1.kitap ve sanırım 2. ve 3. kitaba da taşan sürekli bir adalet sorgulaması var ki bu bölümler benim en beğenerek tüm alıcılarımı açarak okuduğum bölümlerdir. Anladım ki adaletli olmak çok kolay. Ama adaleti tanımlamak bir o kadar zor. Bu bütün kavramlar ve onların pratiğe dökülmesinde aynı sanırım. Dürüst olmak daha kolaydır dürüstlüğü dile dökmekten, tanımlamaktan. Böyle söyleyince saçma geliyor ama ben bunu öğrendim Platonun adaleti sorgularkenki ıkınmasından. Bir diğer güzel sorgulaması da şudur ki; ideal hakim ve hekim nasıl olmalıdır ? Platon der ki iyi bir hekim bir çok hastalıkla yüzleşmiş hatta bunları bizzat yaşamış sağlıksız insanlarla sık sık karşılaşmış onlarla içiçe yaşamış olmalıdır. Bu durum hekimi, kötüyü tecrübe ederek öğrenmeye götürür böylece daha iyi bir hekim yapar.
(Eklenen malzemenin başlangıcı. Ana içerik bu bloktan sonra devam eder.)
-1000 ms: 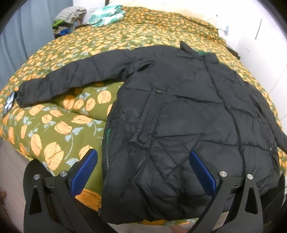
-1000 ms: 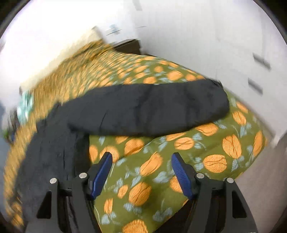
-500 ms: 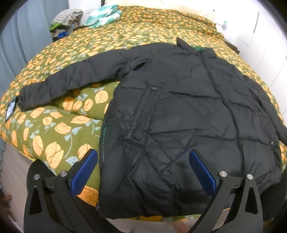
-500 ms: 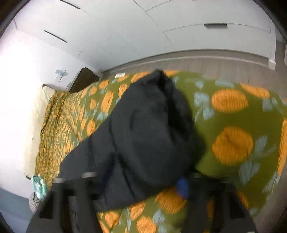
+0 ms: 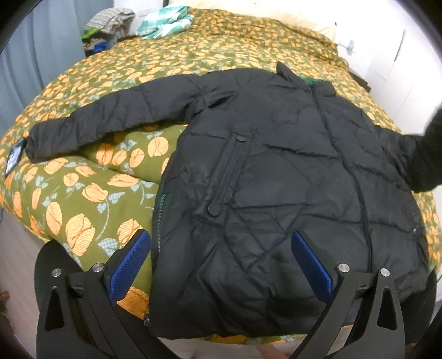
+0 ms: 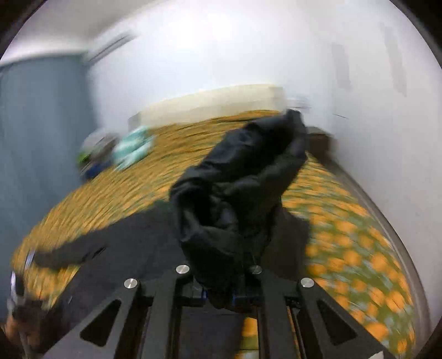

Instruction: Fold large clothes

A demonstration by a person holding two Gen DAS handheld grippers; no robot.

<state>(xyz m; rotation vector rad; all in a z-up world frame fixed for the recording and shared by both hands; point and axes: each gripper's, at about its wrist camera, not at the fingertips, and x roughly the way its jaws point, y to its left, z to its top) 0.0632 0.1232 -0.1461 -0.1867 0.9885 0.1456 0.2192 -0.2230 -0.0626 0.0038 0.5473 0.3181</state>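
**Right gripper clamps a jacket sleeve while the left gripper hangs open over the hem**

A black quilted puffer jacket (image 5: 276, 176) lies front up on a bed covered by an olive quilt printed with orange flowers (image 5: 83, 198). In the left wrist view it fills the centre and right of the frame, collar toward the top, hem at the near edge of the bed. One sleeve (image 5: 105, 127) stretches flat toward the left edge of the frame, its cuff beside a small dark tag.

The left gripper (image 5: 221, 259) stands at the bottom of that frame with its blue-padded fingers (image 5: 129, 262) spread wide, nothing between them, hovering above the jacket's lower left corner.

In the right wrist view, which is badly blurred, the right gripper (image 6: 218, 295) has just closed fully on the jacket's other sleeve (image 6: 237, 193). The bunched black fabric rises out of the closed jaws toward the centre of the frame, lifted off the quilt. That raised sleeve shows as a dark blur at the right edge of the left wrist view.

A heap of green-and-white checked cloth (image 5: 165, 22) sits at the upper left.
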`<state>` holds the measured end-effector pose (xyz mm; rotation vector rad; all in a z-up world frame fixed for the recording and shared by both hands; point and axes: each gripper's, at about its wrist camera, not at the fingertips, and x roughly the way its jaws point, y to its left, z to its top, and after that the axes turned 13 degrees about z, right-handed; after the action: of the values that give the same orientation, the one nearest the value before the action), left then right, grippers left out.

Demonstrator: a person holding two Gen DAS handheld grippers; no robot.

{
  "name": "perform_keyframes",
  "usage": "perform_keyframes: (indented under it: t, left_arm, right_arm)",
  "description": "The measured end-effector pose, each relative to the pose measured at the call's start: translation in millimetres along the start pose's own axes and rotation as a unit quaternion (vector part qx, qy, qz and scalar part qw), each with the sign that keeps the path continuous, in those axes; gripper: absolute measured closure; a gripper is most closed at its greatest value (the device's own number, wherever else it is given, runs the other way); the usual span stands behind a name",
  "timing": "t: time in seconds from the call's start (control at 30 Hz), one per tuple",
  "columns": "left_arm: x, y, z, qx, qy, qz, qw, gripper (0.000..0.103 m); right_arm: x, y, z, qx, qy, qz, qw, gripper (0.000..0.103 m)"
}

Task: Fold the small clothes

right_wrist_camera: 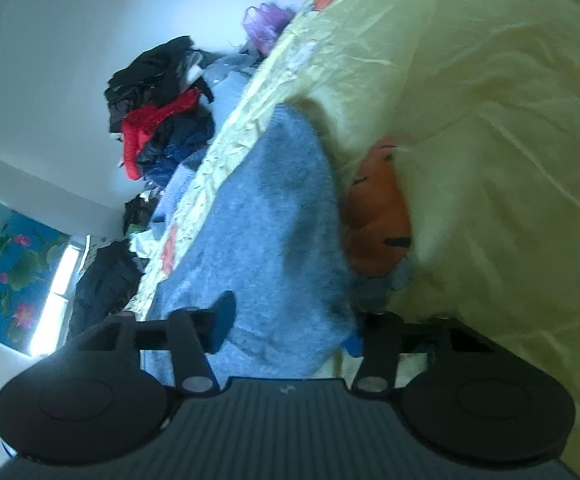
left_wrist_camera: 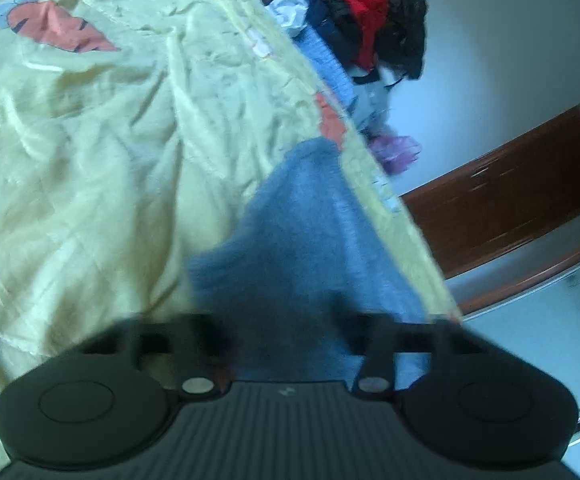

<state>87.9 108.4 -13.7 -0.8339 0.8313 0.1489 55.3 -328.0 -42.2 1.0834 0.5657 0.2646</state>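
A fuzzy blue garment [left_wrist_camera: 302,220] lies along the edge of a yellow quilt [left_wrist_camera: 89,160] printed with carrots. In the left wrist view the cloth bunches up between the jaws of my left gripper [left_wrist_camera: 290,320] and hides its fingertips; the gripper is shut on it. In the right wrist view the same blue garment [right_wrist_camera: 265,208] fills the gap of my right gripper [right_wrist_camera: 294,320]. Its left finger [right_wrist_camera: 221,318] presses into the cloth, while the right finger is partly hidden by cloth and the yellow quilt [right_wrist_camera: 490,120].
A heap of dark, red and blue clothes [left_wrist_camera: 370,20] [right_wrist_camera: 157,120] sits beyond the quilt's edge, with a purple item [left_wrist_camera: 398,152] near it. A brown wooden cabinet [left_wrist_camera: 510,200] stands by the wall. A flower picture [right_wrist_camera: 5,248] hangs beside a bright window.
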Motion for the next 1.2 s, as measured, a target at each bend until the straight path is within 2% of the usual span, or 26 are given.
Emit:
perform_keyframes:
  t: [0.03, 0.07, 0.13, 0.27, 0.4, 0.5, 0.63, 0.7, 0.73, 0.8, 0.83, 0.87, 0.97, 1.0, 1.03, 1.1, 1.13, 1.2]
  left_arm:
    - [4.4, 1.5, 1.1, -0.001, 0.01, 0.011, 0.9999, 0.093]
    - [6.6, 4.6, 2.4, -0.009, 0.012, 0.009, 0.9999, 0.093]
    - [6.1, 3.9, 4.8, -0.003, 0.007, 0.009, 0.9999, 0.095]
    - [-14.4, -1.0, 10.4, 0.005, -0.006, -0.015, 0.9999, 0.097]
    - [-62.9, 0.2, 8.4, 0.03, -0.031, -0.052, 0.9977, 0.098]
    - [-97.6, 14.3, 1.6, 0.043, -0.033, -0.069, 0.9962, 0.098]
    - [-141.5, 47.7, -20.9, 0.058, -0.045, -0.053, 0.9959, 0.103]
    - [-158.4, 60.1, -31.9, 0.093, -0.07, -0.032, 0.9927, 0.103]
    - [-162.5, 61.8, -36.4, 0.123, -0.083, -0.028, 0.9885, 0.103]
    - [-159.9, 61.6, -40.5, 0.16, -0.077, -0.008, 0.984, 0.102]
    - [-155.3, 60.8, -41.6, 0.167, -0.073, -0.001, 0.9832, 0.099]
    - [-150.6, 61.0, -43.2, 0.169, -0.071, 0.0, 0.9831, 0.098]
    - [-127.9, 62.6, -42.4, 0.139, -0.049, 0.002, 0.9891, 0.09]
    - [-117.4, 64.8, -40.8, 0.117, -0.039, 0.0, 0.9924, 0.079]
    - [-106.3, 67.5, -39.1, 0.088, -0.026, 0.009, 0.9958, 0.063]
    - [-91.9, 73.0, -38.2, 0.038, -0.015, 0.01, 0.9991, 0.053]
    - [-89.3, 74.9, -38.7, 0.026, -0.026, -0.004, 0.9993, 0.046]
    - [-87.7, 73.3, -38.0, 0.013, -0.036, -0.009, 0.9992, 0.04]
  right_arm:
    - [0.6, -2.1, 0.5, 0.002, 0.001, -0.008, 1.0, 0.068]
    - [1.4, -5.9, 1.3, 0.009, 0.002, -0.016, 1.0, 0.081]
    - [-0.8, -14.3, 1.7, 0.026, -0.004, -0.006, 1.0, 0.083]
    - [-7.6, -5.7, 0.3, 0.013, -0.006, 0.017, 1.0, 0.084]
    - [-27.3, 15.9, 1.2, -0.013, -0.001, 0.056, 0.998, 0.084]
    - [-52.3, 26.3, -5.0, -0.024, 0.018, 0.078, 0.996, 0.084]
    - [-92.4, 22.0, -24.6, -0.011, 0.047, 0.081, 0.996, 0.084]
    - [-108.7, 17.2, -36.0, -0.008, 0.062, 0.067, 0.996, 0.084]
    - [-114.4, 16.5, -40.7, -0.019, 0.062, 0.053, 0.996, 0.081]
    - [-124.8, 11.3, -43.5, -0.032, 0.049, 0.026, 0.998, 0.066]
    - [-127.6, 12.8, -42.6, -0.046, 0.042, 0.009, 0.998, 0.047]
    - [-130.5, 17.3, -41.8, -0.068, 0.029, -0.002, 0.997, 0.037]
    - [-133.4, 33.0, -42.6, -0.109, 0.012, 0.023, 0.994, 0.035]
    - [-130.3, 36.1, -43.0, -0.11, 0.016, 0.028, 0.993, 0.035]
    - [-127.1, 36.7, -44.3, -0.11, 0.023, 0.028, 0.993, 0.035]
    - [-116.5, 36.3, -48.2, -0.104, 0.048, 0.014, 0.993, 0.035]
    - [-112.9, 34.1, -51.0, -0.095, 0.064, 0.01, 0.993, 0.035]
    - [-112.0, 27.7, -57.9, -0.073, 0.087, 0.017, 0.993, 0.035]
Fakat bir hakim asla kötüyle içiçe yaşamamalı kötüyü tecribe etmemeli kötü bir düşünceyi içinde bulundurmamalıdır, ruhunu kirletmemelidir. Çünkü hakim işini ruhuyla yapar, hekim ise aklıyla. Bu nedenle hekim aklını hakim ise ruhunu kirletmemelidir. Peki hakim kötüyü nasıl öğrenecek ? Tecrübe ederek değil salt bilgi yoluyla. Bu şekilde hem iyiyi hem de kötüyü bilmede yeterli olacaktır.Böyle sağlam saptamalarının yanında garip takıntıları da gözüme çarpmadı değil Platon' un. Müzik ve jimnastiğe takması gibi. Ama vardır bir nedeni koskoca Platon değil mi efendim.
Velhasıl iyidir hoştur kendisi düşünmüştür, düşündüğünü yazmıştır. Düşünerek kendisine, düşündüklerini yazarak da insanlığa olan görevini yerine getirmiştir. Gay olduğu söylentileri de belli bir inanca olan yakınlığı dolayısıyla uydurulmuş bir safsatadır diye düşündüğüm ve ümit ettiğimdir. Eğer gayse de alıp karşıma vajinayı sayfalarca sorgulatmak istediğimdir. Okumak istediğim bir diğer kitabı ise şölen dir.